- **ASSIGNED TASK**: Copy verbatim the block of lines in the entries below whose first line contains "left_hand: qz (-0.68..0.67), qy" and whose last line contains "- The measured". Leave out all other lines.

(Collected data entries)

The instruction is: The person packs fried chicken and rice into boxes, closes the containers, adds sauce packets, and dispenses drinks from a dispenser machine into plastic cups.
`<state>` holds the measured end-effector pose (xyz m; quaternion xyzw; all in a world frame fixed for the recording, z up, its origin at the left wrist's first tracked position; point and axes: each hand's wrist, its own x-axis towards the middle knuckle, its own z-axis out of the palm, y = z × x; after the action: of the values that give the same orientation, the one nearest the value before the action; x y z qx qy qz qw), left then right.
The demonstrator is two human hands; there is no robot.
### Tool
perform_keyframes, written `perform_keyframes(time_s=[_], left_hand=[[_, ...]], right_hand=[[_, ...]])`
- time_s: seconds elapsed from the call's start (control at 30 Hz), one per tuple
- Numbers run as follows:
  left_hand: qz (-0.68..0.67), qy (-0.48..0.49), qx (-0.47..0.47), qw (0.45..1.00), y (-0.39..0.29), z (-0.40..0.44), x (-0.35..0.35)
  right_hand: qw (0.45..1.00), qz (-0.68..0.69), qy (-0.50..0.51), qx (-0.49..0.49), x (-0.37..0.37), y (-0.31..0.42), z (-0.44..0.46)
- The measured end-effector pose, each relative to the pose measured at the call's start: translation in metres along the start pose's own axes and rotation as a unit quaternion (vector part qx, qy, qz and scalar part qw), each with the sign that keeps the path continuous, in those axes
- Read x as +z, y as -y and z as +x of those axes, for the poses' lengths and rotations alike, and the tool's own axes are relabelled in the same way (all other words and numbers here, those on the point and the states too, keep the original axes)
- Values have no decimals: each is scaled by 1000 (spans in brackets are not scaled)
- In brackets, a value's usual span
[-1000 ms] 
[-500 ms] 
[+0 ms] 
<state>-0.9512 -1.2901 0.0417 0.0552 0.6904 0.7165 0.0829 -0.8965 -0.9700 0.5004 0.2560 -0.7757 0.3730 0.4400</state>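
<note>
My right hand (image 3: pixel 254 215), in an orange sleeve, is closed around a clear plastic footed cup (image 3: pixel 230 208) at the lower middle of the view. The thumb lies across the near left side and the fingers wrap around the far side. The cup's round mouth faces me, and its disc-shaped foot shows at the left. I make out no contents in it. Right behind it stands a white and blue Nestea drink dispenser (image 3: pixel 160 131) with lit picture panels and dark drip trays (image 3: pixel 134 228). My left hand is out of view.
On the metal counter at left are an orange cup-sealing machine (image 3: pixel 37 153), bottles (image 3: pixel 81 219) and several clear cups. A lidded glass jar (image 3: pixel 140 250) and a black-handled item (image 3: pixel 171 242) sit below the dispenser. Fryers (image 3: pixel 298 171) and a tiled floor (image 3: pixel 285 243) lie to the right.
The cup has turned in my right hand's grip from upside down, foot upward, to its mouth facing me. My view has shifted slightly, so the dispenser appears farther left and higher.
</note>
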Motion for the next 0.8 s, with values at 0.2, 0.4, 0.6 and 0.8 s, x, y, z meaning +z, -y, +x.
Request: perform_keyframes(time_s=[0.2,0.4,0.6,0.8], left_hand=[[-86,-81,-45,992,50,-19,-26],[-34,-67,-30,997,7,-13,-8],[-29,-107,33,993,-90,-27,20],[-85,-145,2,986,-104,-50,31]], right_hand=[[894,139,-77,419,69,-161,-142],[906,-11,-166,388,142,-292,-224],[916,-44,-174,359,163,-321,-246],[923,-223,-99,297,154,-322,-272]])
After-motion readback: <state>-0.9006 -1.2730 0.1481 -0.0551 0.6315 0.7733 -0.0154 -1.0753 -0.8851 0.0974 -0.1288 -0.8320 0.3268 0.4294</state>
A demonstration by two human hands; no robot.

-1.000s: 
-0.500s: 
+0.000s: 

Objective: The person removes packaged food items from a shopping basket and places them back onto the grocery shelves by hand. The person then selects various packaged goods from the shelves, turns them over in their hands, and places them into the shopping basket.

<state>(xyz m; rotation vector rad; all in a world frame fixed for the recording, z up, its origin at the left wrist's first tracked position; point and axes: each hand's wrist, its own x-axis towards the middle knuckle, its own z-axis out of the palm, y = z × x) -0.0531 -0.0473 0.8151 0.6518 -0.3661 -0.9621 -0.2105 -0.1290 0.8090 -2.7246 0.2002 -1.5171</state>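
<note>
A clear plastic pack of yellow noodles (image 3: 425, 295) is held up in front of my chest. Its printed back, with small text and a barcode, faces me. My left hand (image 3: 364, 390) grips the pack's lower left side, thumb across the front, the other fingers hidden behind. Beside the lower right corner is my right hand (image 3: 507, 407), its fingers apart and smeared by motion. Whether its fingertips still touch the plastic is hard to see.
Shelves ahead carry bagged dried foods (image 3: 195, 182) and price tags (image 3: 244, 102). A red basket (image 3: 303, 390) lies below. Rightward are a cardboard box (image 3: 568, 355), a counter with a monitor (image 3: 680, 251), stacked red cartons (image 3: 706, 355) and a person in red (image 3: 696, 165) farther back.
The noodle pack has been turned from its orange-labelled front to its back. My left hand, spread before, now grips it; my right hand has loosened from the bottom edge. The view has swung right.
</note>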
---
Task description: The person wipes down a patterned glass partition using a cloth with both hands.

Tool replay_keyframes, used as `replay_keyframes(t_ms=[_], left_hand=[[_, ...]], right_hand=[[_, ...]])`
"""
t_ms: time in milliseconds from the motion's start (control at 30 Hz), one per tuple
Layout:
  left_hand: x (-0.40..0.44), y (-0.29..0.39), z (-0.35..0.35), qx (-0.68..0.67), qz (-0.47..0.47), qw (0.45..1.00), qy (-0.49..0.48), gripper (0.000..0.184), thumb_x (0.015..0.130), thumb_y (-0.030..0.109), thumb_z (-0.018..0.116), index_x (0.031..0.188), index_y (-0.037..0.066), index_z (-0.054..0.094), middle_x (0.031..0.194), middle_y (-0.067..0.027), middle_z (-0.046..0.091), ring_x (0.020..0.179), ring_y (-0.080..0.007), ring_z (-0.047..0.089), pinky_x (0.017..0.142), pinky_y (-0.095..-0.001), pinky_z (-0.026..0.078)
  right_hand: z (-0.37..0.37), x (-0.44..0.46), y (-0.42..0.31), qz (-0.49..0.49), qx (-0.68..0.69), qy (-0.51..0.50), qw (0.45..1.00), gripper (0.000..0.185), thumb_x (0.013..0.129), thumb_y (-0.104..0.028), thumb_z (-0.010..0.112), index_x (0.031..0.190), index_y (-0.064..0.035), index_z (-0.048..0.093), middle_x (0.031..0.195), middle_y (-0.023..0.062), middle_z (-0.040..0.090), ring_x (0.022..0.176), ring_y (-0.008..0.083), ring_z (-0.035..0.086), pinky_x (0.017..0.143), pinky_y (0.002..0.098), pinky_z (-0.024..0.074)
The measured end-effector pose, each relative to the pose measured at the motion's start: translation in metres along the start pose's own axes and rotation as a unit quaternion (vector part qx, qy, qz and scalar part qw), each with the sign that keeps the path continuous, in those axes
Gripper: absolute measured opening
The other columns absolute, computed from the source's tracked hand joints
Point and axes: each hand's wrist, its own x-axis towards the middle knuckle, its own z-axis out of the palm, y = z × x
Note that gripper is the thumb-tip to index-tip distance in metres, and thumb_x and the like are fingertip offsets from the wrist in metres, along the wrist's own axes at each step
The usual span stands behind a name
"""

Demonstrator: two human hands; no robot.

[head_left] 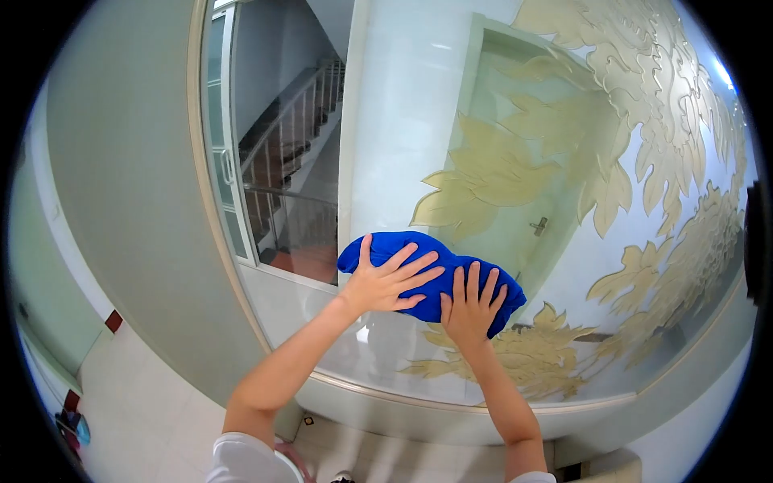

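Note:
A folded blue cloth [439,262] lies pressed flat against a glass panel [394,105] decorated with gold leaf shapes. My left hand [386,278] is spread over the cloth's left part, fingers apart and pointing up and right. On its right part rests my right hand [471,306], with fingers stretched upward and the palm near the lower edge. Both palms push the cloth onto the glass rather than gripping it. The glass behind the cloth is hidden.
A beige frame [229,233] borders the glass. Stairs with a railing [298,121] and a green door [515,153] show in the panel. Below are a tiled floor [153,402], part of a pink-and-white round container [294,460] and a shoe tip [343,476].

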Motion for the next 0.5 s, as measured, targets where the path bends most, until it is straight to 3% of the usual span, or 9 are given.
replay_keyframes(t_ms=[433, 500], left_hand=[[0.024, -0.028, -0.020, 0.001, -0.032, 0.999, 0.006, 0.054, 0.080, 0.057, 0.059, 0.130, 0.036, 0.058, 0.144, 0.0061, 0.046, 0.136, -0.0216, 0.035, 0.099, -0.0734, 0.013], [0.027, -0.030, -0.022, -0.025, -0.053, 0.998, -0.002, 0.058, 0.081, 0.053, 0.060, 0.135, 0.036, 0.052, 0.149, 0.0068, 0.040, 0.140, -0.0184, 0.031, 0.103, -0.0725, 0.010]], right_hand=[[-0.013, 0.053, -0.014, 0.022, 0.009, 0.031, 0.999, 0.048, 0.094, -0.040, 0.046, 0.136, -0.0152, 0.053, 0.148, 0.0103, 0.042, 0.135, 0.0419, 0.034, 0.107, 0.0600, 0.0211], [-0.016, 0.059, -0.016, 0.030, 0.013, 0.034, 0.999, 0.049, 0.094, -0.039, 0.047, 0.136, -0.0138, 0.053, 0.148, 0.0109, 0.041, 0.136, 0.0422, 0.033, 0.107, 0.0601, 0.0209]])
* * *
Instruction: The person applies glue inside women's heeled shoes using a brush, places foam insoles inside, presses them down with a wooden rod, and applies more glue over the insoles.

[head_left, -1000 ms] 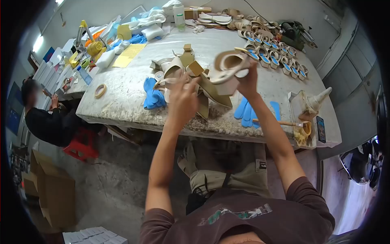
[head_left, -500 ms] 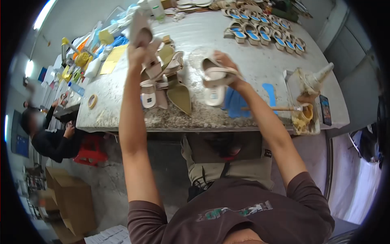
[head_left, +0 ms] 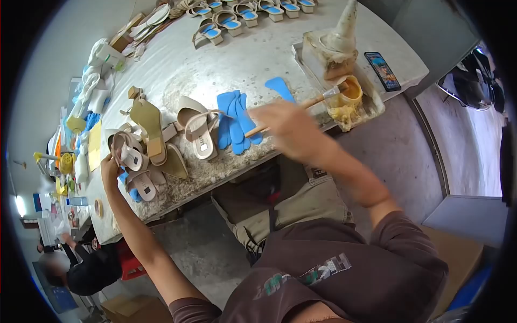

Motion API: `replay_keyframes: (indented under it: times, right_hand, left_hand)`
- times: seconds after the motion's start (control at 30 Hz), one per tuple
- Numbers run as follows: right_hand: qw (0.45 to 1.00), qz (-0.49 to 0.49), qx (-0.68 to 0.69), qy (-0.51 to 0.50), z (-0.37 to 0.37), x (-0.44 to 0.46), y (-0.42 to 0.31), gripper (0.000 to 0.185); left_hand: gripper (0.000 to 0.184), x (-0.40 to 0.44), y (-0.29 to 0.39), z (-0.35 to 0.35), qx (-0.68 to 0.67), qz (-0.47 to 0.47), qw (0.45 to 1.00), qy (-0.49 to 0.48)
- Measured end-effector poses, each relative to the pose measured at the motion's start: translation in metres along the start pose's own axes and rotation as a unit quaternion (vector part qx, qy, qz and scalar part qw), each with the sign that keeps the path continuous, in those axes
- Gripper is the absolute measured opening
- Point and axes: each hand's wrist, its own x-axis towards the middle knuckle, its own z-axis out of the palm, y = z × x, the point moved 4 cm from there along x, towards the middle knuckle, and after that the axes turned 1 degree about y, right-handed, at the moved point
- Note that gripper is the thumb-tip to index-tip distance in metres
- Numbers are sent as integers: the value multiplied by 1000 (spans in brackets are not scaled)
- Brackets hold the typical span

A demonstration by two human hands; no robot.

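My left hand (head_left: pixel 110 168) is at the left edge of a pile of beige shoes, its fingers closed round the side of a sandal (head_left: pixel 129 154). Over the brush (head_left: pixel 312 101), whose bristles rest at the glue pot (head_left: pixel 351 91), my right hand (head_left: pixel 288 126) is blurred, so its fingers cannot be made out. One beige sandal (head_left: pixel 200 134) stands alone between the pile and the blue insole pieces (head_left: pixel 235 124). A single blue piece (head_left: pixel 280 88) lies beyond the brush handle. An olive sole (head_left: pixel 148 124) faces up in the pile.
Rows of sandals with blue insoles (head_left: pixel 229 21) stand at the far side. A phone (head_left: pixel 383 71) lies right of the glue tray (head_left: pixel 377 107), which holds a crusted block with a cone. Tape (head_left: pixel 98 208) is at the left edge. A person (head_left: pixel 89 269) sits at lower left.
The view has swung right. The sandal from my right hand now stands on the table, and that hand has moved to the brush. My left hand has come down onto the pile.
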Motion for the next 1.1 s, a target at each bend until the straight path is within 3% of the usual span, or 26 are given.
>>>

- **ANSWER BELOW**:
  left_hand: qz (-0.68..0.67), qy (-0.48..0.49), qx (-0.47..0.47), qw (0.45..1.00), y (-0.39..0.29), z (-0.40..0.44), x (-0.35..0.35)
  right_hand: qw (0.45..1.00), qz (-0.68..0.69), qy (-0.50..0.51), qx (-0.49..0.49), x (-0.37..0.37), y (-0.31..0.42), z (-0.44..0.46)
- The measured end-effector pose, each relative to the pose measured at the call's start: translation in metres along the start pose's own axes and rotation as a unit quaternion (vector part qx, qy, qz and scalar part qw), each with the sign that keeps the path continuous, in those axes

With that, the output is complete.